How to Configure an SPN Account for an Active Directory Domain Controller

This applies to Windows only. You must restrict and monitor permissions on any Kerberos keytab files you use as part of your Kerberos configuration.

Keytab files contain pairs of Kerberos principals and encrypted keys. Any account with read permission on a keytab file can use all of the keys it contains.

TIBCO recommends that you create a regular user account for the server in the Active Directory domain. It must be a user account, not a computer account. This is because, in a Microsoft Active Directory Domain, a keytab file is only generated for user accounts, not computer or service accounts. Computer and service accounts manage their own passwords.

The Keytab file entry is encrypted with the Active Directory account password. Therefore, the keytab file must be regenerated whenever the Active Directory password is changed.

The user account must be associated with the service principal name (SPN) and is used by the Kerberos domain controller to generate and verify service tickets. The SPN is derived from the URL of the service to be accessed. For example, if the Openspace URL is https://amxpm.xyz.com:8080/openspace/openspace.html, then the SPN is HTTP/amxbpm.xyz.com@XYZ.COM.

The user account should have the following properties set:

  • User cannot change password
  • Password never expires

To configure an SPN account for the application server on the AD domain controller, you need to use the Windows Server 2003 Support Tools, setspn and ktpass. These are command line utilities that enable you to map the server user name to the application server and its HTTP service.

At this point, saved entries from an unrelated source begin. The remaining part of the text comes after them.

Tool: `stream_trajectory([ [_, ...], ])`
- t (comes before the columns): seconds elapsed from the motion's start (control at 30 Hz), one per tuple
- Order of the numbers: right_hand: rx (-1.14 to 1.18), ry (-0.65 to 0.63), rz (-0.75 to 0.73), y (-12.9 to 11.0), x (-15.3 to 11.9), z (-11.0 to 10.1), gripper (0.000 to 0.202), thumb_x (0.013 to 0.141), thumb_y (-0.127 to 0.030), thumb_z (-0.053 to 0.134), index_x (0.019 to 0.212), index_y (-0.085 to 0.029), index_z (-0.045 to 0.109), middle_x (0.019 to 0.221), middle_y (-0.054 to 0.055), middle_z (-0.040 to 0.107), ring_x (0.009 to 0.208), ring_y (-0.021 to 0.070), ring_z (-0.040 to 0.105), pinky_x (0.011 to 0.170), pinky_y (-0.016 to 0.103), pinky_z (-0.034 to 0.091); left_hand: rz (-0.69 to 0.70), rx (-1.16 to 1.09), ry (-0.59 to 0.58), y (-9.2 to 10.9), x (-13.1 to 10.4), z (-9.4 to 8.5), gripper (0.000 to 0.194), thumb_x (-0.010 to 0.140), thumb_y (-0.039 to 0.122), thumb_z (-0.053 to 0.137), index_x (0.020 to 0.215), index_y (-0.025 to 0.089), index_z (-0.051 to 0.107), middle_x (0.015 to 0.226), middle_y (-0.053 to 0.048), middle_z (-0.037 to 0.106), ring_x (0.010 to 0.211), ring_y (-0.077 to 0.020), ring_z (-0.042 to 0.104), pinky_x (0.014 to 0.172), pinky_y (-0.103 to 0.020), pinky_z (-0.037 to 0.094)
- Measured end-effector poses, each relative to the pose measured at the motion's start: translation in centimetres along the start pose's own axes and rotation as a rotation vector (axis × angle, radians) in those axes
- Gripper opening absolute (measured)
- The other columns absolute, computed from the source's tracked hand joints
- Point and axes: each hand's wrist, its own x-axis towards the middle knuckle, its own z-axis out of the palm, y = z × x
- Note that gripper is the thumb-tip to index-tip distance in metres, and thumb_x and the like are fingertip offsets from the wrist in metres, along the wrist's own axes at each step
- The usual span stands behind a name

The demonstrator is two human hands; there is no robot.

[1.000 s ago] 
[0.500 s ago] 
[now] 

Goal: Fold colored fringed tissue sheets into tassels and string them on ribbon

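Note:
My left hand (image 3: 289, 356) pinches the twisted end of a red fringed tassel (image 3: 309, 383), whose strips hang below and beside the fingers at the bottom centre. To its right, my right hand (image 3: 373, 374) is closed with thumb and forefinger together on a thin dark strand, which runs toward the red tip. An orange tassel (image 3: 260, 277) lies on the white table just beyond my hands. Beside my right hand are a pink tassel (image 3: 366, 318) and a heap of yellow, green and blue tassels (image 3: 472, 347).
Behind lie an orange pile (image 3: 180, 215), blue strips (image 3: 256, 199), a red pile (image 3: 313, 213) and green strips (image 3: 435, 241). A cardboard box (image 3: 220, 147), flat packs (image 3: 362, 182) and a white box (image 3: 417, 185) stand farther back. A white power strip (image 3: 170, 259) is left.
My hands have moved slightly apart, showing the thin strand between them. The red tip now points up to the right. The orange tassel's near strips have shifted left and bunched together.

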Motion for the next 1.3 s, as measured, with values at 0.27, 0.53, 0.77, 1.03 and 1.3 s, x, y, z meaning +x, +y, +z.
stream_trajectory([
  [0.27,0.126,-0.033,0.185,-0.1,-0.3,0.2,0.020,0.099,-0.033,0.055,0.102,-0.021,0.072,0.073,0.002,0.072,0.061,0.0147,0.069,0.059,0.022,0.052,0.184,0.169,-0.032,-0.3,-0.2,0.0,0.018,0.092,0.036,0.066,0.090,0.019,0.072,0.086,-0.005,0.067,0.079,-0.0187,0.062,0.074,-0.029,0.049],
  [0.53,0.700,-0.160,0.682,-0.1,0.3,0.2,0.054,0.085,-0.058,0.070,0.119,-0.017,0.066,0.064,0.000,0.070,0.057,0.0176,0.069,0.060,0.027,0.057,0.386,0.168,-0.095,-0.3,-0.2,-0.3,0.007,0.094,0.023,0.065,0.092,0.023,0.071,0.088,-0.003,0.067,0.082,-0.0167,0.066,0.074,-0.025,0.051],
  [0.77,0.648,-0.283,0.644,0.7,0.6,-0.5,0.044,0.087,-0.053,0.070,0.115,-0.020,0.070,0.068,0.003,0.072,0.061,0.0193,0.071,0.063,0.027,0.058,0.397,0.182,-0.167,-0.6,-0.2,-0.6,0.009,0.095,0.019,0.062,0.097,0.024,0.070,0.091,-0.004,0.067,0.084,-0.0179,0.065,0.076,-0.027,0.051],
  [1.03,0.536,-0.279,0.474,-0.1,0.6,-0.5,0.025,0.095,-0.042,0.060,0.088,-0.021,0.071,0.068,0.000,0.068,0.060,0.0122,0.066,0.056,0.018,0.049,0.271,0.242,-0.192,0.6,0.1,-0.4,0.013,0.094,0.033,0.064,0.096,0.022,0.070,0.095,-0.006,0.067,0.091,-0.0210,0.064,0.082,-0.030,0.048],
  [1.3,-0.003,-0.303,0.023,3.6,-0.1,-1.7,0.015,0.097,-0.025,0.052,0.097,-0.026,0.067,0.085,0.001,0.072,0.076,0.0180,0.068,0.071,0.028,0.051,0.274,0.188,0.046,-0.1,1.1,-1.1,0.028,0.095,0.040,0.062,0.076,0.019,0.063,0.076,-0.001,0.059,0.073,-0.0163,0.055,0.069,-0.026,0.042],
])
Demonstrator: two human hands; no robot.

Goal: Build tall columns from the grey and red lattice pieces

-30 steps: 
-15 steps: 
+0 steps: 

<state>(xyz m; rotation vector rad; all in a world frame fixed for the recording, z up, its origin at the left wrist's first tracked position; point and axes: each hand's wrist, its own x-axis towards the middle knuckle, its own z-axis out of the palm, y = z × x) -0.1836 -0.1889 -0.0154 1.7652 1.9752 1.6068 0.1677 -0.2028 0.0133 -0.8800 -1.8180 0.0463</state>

The steps to follow to configure an SPN account for an application server are:
  1. Assign the SPN to the Active Directory account using the setspn command.
  2. Repeat this command for any number of SPN to the same account.
  3. Generate a keytab file for the user account

Procedure

  1. Use the setspn command to assign the SPN to the Active Directory account. For example, setspn -S HTTP/amxbpm.xyz.com bpmservice.
    where:
    • HTTP/amxbpm.xyz.com is the derived from the URL of the service to be accessed. For example, if the Openspace URL is https://amxpm.xyz.com:8080/openspace/openspace.html, then the SPN is HTTP/amxbpm.xyz.com@XYZ.COM.
      Note: No reference to SSL is used in the SPN.
    • bpmservice is the name of the user account.
  2. Repeat this command to assign any number of SPNs to the same account. It may be necessary to assign several forms of the same SPN, with or without the domain and port number. For example, if the TIBCO ActiveMatrix BPM service is running on port 8080, the following SPN could be derived. 
    HTTP/amxbpm
HTTP/AMXBPM:8080
HTTP/amxbpm.xyz.com
HTTP/amxbpm.xyz.com:8080
  3. Generate a keytab file for the user account.
    For example: 
    ktpass
-princ HTTP/amxbpm.xyz.com@XYZ.COM
-mapuser xyz\bpmservice - pass Password
-out c:\bpmservice.keytab
-mapOp add
-crypto ALL
-pType KRB5_NT_PRINCIPAL
    where:
    Option Description
    princ The service principal name for which the keytab file is to be generated. This is case sensitive.
    Note: This must include the @DOMAIN name, in this example, @XYZ.COM.
    mapuser The name of the Active Directory account to which the SPN is associated. This command renames the user principal name (UPN) of the account (without the @DOMAIN element).
    pass The password of the Active Directory account.
    out The path and name of the keytab file to be created.
    mapOp Specifies how the SPN is applied to the account:
    • adds the value of the specified local user name. This is the default.
    • sets the value for data encryption standard (DES)-only encryption or the specified local username.
    crypto specifies the keys that are generated in the keytab file. ALL states that all supported cryptographic types can be used.
    pType Specifies the principal type. KRB%_NT_PRINICIPAL is the general principal type (recommended).